„Nabiałowy terrorysta” został zatrzymany przez policję. Ma być aktywistą skrajnej lewicy. Zaatakował prezydenta Emmanuela Macrona jajkiem około pół godziny po tym, jak ten rozpoczął wizytę w ostatnim dniu Międzynarodowego Salonu Gastronomii, Hotelarstwa i Żywności (Sirha) w Lyonie.
Jajo odbiło się od ramienia prezydenta, nie brudząc mu garnituru. „Zamachowiec” ubrany w bermudy, został natychmiast obezwładniony, zakuty w kajdanki i wyprowadzony. Przebywa w areszcie. W czasie rzutu miał krzyczeć: „“Vive la révolution!”
Według wywiadu wewnętrznego jest to aktywista skrajnej lewicy. Macron zareagował na zamach słowami: „Jeżeli ma mi coś do powiedzenia, niech przyjdzie”. Dodał nawet, że później chętnie się spotka z „zamachowcem”.

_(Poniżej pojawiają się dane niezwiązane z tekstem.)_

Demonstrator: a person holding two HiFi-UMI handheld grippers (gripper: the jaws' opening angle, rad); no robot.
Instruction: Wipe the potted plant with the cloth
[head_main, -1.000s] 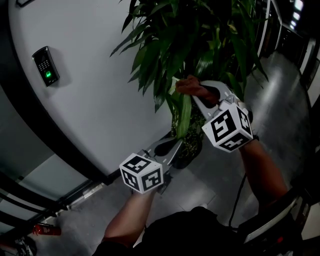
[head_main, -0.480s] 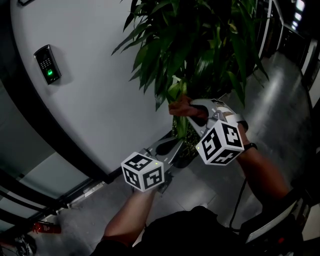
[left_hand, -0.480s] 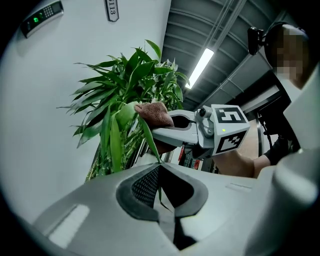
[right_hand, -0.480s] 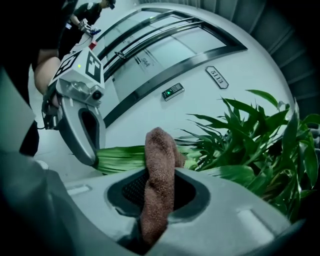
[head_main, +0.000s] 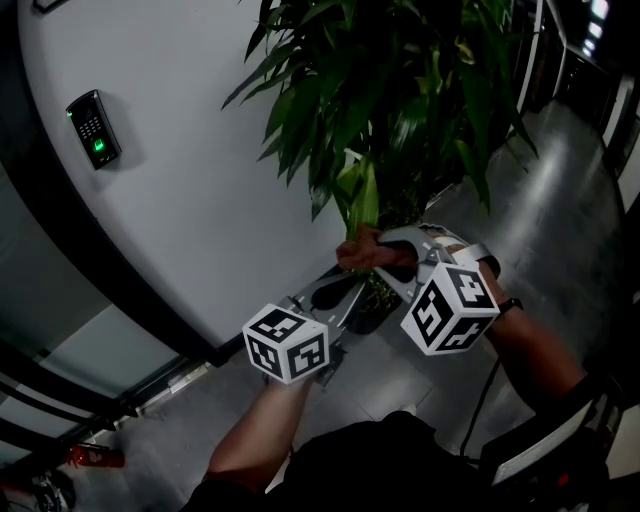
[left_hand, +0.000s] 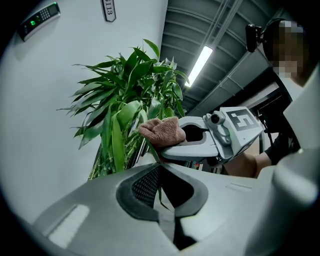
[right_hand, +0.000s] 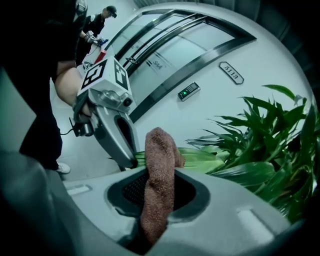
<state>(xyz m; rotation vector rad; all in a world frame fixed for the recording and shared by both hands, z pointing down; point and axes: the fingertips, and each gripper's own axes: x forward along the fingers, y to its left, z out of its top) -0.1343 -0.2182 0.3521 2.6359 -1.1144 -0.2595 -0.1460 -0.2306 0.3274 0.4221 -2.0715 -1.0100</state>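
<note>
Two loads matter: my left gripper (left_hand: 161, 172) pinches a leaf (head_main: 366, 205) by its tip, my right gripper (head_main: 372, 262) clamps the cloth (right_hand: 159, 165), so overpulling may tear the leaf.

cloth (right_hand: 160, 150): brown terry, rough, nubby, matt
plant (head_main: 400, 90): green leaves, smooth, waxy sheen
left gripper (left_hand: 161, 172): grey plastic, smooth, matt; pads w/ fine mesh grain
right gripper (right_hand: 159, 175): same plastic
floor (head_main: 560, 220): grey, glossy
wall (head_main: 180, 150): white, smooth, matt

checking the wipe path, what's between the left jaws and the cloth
A thin leaf runs from the shut jaws of the left gripper up to the cloth; the left gripper view shows it.
</note>
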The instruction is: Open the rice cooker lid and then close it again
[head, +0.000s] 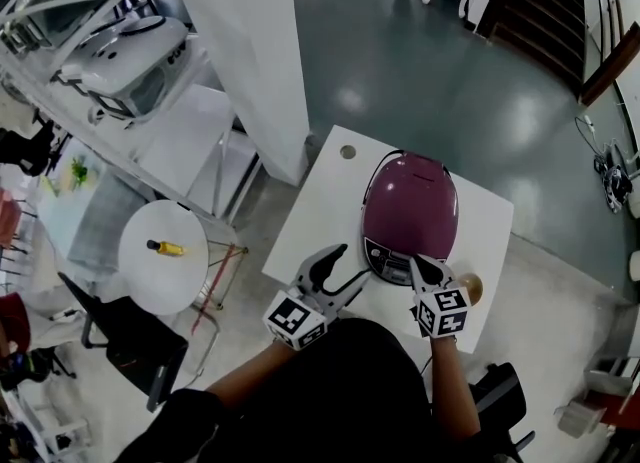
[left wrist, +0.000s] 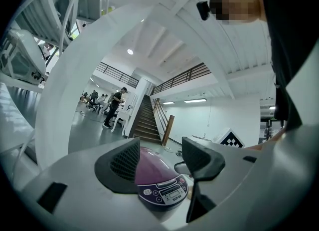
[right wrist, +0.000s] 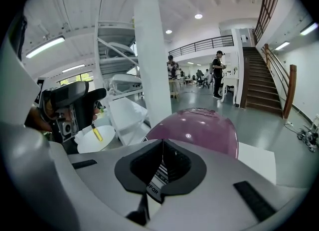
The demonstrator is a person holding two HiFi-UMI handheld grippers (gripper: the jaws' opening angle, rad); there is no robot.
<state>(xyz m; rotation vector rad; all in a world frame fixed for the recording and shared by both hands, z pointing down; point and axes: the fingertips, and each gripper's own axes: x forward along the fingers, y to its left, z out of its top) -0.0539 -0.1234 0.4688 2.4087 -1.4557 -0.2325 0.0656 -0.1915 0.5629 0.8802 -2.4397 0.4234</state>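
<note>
On the white table [head: 318,219], the head view shows the purple rice cooker [head: 410,201] toward the right side with its lid down. The right gripper [head: 420,265] has its tips at the cooker's near front, by the control panel [head: 384,254], and the left gripper [head: 345,268] hovers just to the near left, apart from the shell. A small round object [head: 471,287] lies just beside the cooker's near right, and the table's right edge is close, so a hard push could probably slide the unbraced cooker or knock that object off. A white pillar [head: 255,51] crowds the far left corner, while open floor lies beyond. From the left gripper view, the jaws stand spread with nothing between the pads, and the cooker lies beyond them. From the right gripper view, the jaws are pressed together and empty, aimed down at the panel. Shut tips on a glossy curved shell could likely skid off the latch, and a sprung lid would need clear room above.
</note>
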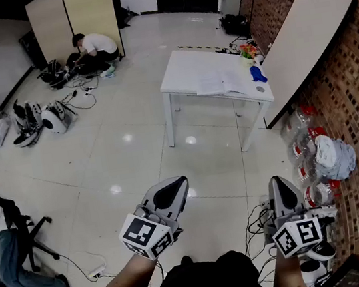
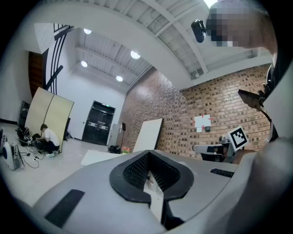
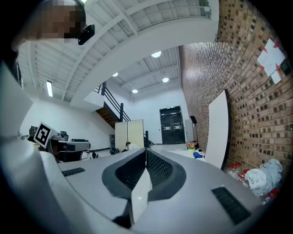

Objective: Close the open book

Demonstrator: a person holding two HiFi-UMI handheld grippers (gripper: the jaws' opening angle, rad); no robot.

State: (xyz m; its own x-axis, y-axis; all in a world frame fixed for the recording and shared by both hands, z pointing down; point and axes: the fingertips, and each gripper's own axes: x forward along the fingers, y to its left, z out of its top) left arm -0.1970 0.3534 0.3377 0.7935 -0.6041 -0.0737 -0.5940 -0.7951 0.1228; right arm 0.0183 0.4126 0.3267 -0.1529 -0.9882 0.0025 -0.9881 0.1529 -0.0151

Wizyta na Międzynarodowych Targach byłą częścią kampanii prezydenckiej Macrona. W Lyonie towarzyszyli mu ministrowie małych i średnich przedsiębiorstw, rolnictwa oraz turystyki. Wystawcy przyjmowali prezydenta raczej ciepło. Ostatnio rząd przygtował małym przedsiębiorcom prezent i zwolnił z podatku „napiwki”, które można opłacać kartą bankową…
To jednak nie pierwszy „zamach” na prezydenta Francji. 8 czerwca Emmanuel Macron został uderzony w twarz. Bezrobotny mężczyzna jest kojarzony z ruchem „żółtych kamizelek”. Został skazany wtedy na 4 miesiące więzienia, wyszedł po 2. Został zwolniony z więzienia 21 września.